#### What you will do
Write out the data in full, exactly as shown.
####################
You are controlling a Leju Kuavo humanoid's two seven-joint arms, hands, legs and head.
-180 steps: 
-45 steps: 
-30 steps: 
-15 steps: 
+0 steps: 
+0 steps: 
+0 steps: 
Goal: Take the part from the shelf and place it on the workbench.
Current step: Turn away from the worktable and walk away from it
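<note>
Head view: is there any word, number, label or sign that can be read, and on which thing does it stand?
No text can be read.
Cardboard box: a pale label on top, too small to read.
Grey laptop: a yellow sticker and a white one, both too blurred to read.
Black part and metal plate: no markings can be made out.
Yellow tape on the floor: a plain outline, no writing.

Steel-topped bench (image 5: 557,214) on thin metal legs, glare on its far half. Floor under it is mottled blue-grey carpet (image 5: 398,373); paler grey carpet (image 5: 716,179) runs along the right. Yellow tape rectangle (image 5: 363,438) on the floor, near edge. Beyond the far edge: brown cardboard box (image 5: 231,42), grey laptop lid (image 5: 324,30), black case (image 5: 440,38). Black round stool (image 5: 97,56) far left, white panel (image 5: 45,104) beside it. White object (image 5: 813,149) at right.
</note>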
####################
#### Answer box
You are controlling a Leju Kuavo humanoid's two seven-joint arms, hands, legs and head.
-180 steps: 
-45 steps: 
-30 steps: 
-15 steps: 
+0 steps: 
+0 steps: 
+0 steps: 
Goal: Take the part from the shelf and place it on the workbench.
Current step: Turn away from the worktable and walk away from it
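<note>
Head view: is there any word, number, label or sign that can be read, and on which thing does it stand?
No text can be read.
Cardboard box: a pale label on top, too small to read.
Grey laptop: a yellow sticker and a white one, both too blurred to read.
Black part and metal plate: no markings can be made out.
Yellow tape on the floor: a plain outline, no writing.

Steel-topped bench (image 5: 557,214) on thin metal legs, glare on its far half. Floor under it is mottled blue-grey carpet (image 5: 398,373); paler grey carpet (image 5: 716,179) runs along the right. Yellow tape rectangle (image 5: 363,438) on the floor, near edge. Beyond the far edge: brown cardboard box (image 5: 231,42), grey laptop lid (image 5: 324,30), black case (image 5: 440,38). Black round stool (image 5: 97,56) far left, white panel (image 5: 45,104) beside it. White object (image 5: 813,149) at right.
</note>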

There is nothing further to add to the answer.